Could the data below be copied exactly, minus the pictures?

╭─ Dataset section

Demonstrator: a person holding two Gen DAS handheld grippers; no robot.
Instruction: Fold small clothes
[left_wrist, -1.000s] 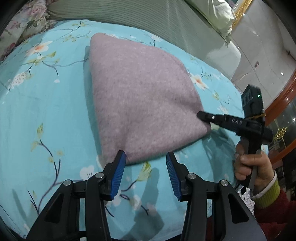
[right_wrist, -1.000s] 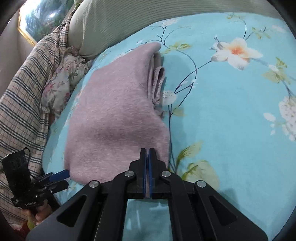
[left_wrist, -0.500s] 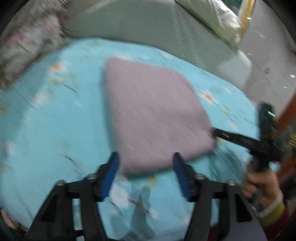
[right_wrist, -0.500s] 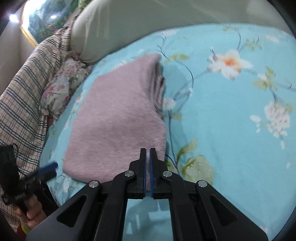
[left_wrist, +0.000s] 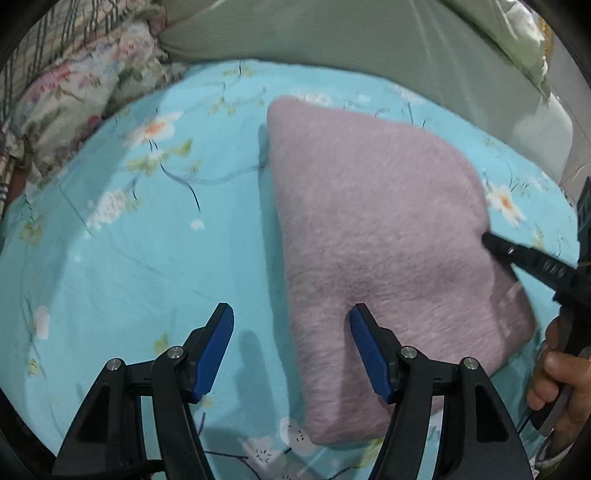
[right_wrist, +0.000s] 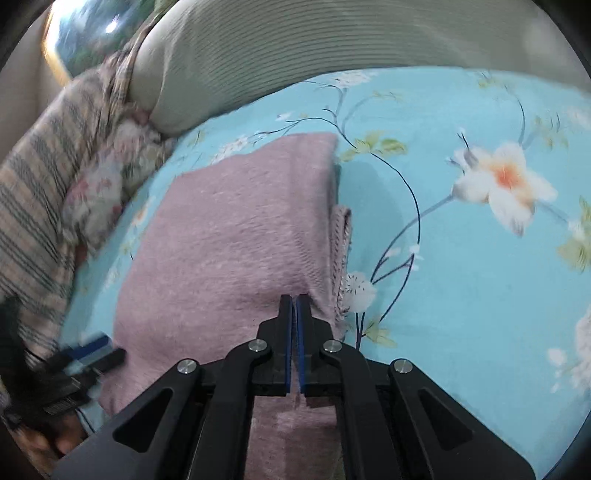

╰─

■ Reply ■
Demonstrator: a person holding two Gen DAS handheld grippers; no robot.
Instruction: Fold small clothes
[left_wrist, -1.000s] 
[right_wrist, -1.000s] 
[left_wrist, -0.500s] 
[right_wrist, -0.500s] 
[left_wrist, +0.000s] 
[right_wrist, +0.000s] 

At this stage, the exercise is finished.